◆ What is required:
Somewhere below is a line with "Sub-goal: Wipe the" and, later, a line with "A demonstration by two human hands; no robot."; repeat those two lines and all the lines between them, exactly as they are.

++++++++

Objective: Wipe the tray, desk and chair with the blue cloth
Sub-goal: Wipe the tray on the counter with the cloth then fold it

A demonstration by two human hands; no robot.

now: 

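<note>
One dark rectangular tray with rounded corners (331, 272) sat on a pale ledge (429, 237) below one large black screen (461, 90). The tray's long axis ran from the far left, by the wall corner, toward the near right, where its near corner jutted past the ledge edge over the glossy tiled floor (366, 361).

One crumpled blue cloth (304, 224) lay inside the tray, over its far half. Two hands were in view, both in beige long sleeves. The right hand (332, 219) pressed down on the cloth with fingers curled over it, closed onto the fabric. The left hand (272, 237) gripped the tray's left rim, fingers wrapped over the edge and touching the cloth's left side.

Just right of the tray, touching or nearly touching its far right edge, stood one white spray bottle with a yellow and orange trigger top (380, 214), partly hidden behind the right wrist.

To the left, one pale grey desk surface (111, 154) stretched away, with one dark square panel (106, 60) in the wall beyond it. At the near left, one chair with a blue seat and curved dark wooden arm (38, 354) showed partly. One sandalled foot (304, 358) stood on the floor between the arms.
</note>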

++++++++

◆ Solution below:
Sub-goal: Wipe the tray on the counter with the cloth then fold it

A demonstration by two human hands; no robot.

For this exercise, nothing more remains to be done.